Quick Transmigration: Male God Please Spoil Lighter

Vol 2 Chapter 644: Good and evil are rewarded (Ding Qiyue outside)

The old saying often goes: Good is rewarded for good, and evil is rewarded for evil. It is not that the time has not come.

Ever since I was young, I didn't believe this sentence, I didn't believe in fate, nor did I believe in heaven.

What is said is not not reported. If no one punishes those who do wrong, those people will only get away with it for a lifetime.

I think I am not a good person. I can abandon my partner who has worked with me for a long time for a list of hundreds of millions. I can also blatantly grab something I like.

I know that many people are afraid of me, and they are afraid that I will ruin them if I disagree.

They all scolded me secretly and cursed me not to die.

When I learned that I had brain cancer, I realized that it turned out that this is the so-called retribution.

However, I don't accept my fate, I want to live, I still have a lot of things to do, those with ulterior motives, those who want me to die, I don't want to let go.

When I was lying on the bed that night, I wanted to have an angel to rescue me.

But I know that there are no angels in this world, and even if there are, they will not come to save me as a sinner.

However, when the first ray of sunlight from the sun shone on me with its light, I was in a daze, as if I saw an angel.

Although the angel is a little Pikachu who looks a little mischievous.

That little Pikachu was jumping around on my body, I didn't feel the pain, and I couldn't move, I just looked at it like that.

It holds a red fruit in its arms. I don't know what it is, but there is a trace of desire in my heart. What if, what if that fruit can save my life?

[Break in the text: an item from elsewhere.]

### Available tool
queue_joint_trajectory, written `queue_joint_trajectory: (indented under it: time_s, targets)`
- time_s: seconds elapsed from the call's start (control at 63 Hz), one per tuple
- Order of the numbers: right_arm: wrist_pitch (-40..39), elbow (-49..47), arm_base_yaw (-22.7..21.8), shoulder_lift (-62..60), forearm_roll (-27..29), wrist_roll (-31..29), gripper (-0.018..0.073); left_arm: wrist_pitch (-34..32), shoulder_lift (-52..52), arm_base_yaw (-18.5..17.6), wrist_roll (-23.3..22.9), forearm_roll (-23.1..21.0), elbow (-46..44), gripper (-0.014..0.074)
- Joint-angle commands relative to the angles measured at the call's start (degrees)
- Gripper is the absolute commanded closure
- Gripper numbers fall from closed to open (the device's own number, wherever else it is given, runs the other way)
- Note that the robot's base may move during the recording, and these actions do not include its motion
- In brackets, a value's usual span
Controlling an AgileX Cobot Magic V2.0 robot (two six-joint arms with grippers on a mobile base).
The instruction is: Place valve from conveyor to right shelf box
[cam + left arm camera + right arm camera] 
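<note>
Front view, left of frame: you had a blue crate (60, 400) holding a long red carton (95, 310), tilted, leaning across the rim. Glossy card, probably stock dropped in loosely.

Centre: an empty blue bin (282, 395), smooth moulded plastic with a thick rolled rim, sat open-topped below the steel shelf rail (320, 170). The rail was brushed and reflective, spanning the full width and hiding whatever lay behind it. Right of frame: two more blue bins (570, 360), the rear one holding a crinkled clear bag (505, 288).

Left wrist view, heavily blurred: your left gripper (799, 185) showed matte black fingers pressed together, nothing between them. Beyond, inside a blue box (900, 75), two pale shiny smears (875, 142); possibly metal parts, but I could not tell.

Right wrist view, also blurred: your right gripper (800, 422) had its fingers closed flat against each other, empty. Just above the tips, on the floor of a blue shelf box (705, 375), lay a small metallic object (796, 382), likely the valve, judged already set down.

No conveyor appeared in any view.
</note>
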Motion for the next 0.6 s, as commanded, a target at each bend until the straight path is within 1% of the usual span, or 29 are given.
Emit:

I called the fruit in my mind, but I couldn't say a word, I was too tired.

The little Pikachu fed me the red fruit, and the fruit melted in the mouth, and then I felt the vigorous vitality blooming in my body.

I know that I am saved, I am alive again.

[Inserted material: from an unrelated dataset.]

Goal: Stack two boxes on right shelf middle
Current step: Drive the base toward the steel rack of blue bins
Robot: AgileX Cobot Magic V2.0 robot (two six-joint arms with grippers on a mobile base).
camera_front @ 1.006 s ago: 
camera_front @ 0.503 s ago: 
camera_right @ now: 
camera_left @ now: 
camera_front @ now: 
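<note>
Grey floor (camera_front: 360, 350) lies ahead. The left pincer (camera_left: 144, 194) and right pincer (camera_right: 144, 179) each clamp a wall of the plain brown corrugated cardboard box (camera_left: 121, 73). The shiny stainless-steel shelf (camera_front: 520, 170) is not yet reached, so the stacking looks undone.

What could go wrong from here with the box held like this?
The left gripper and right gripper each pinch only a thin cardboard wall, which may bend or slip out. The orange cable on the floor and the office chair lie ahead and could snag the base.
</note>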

I hold it as if holding my life-saving straw.

I don't know how it feels, but I think, I want to be with my angel all the time.

I gave the chubby Pikachu to Sikongying, and Sikongying seemed to like it very much.

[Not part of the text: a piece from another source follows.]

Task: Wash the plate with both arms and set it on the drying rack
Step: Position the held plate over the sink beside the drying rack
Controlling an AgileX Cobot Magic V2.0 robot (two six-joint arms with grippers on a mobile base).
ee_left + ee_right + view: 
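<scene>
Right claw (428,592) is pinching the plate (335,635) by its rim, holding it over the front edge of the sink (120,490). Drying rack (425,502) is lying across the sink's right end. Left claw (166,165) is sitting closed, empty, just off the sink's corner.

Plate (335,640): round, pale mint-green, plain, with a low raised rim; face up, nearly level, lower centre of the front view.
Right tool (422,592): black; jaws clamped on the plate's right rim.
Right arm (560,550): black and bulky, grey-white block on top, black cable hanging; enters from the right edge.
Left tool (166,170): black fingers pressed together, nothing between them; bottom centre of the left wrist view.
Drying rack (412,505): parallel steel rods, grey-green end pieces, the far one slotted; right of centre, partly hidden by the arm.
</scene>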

But these are not important, I only need my angel.

When my angel disappeared, I seemed to realize what it was like to "despair".

It turns out that when a person is truly sad, he won't shed tears, because only numbness is left.

I'm afraid, I panic, I even want to destroy the world, but I can't do that, what if it comes back? It will be sad when it comes back to see this ruined world.

Fortunately, I found it, oh no, it should be her.

She fits all my imagination and is an invisible cage that I can't escape in this life.

After all, I believed my fate and believed that "good is rewarded for good, and evil is rewarded for evil. It's not that the time has not come."

After all, I compromised. I established a lot of charities and did a lot of good deeds.

Because I know that death is never the most terrifying, the most terrifying is losing her.

She is the best gift God brought me, and also the weapon God used to imprison my soul.

However, I was so willingly imprisoned by her, the best, for generations to come, never to be separated.